You're telling me man. Was gonna say fuk it and just gain but I'm starting to get fat...
 
You're telling me man. Was gonna say fuk it and just gain but I'm starting to get fat...

You're like me probably I have to really watch how fast I gain to ensure quality. Lean Gains has really helped me as it allows me not to have to be so strict and maintain sanity while I remain very lean. I still have to watch the cals closely but have a lot more freedom.
 
Looking Swole Brosef! May I suggest to anyone wanting to add decent size over time you gain a little drop a little fat, gain a little drop a little fat, but NEVER let yourself pass the point that makes you look at yourself and say I am looking to soft. It doesnt matter if that point is going from 6%-8% or 8%-10% if you do it right every time you go up and come back down you should keep a bit of it. Snags does this as well there is no need to go crazy on a bulk. A week of power eating followed by 1-2 weeks of mild caloric reduction and you will be bigger and just as lean, just rinse and repeat. Of course if you are about as soft as you want to allow yourself then it is time to drop cals a little. Everyone says I am wearing clothes all winter I am going to bulk then they eat crap all holiday season like it is a free pass and then go on a catabolic cut first of the year and lose most of the gains, just do it right and you will be happier.

Remember the person that WILL see you with your clothes off this winter is you. You are the one your body matters most too not anyone else. Others see you and go wow dude is jacked then don't think about it again. That or see you heavier and say dude you gained some chub then, they may go talk about that behind your back because haters feed on that.

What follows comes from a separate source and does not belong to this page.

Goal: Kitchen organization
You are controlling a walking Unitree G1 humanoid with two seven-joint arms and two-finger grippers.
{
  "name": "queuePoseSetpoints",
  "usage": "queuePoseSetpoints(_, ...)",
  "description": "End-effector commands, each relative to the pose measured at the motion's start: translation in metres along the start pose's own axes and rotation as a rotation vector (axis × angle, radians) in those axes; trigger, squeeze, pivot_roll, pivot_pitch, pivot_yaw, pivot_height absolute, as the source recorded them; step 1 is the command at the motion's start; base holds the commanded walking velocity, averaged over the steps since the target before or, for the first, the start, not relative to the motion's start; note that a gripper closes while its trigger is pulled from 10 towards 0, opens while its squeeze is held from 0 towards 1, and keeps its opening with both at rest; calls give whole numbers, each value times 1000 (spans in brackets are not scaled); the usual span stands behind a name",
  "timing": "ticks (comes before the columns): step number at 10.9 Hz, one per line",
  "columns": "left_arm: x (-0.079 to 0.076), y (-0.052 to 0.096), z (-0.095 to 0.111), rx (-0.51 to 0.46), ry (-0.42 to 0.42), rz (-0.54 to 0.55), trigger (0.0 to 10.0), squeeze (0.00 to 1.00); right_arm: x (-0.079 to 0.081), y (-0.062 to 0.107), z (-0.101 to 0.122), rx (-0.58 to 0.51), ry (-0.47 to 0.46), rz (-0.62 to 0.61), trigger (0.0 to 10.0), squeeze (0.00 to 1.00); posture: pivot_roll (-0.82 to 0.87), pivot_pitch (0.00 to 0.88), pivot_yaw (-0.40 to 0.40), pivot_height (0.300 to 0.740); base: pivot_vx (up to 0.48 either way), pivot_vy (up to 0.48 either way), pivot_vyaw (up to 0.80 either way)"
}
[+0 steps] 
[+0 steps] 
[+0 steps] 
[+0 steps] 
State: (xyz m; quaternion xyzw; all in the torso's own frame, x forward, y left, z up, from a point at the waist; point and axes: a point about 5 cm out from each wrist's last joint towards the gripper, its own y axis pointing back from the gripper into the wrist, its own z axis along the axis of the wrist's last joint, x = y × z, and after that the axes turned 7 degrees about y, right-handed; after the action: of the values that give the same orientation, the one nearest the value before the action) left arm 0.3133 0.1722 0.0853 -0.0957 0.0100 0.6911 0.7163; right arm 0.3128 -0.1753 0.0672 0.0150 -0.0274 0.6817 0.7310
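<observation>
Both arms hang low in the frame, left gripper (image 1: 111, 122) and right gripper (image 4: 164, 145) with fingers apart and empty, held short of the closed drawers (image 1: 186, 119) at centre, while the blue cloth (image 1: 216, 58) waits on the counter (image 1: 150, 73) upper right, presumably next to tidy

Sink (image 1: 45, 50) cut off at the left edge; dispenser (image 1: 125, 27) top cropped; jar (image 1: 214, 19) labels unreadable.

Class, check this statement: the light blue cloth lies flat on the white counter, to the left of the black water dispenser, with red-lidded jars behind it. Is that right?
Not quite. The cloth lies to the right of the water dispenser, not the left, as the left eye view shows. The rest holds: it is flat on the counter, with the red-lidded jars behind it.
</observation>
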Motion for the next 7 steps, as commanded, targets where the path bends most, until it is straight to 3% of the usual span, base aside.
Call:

Don't use cold weather as a reason to pack on fat in the guise of a bulk.
 
DAY 21 SHOULDERS N CALVES
Weight 195.5
Military Press
10@95, 135, 155,185
Standing Cable Rear Lateral
10@30, 10@35, 10@40+10@25
Seated Bent Over DB Rear Lateral
10@25x3
One Arm Cable Side Raise (machine c)
10@70, 80, 90
Standing BB Front Raise
20@45x3
DB Shrug
40@80
Tri way DB calf raise
45@40x3
 
DAY 21 SHOULDERS N CALVES
Weight 195.5
Military Press
10@95, 135, 155,185
Standing Cable Rear Lateral
10@30, 10@35, 10@40+10@25
Seated Bent Over DB Rear Lateral
10@25x3
One Arm Cable Side Raise (machine c)
10@70, 80, 90
Standing BB Front Raise
20@45x3
DB Shrug
40@80
Tri way DB calf raise
45@40x3
 
Looking Swole Brosef! May I suggest to anyone wanting to add decent size over time you gain a little drop a little fat, gain a little drop a little fat, but NEVER let yourself pass the point that makes you look at yourself and say I am looking to soft. It doesnt matter if that point is going from 6%-8% or 8%-10% if you do it right every time you go up and come back down you should keep a bit of it. Snags does this as well there is no need to go crazy on a bulk. A week of power eating followed by 1-2 weeks of mild caloric reduction and you will be bigger and just as lean, just rinse and repeat. Of course if you are about as soft as you want to allow yourself then it is time to drop cals a little. Everyone says I am wearing clothes all winter I am going to bulk then they eat crap all holiday season like it is a free pass and then go on a catabolic cut first of the year and lose most of the gains, just do it right and you will be happier.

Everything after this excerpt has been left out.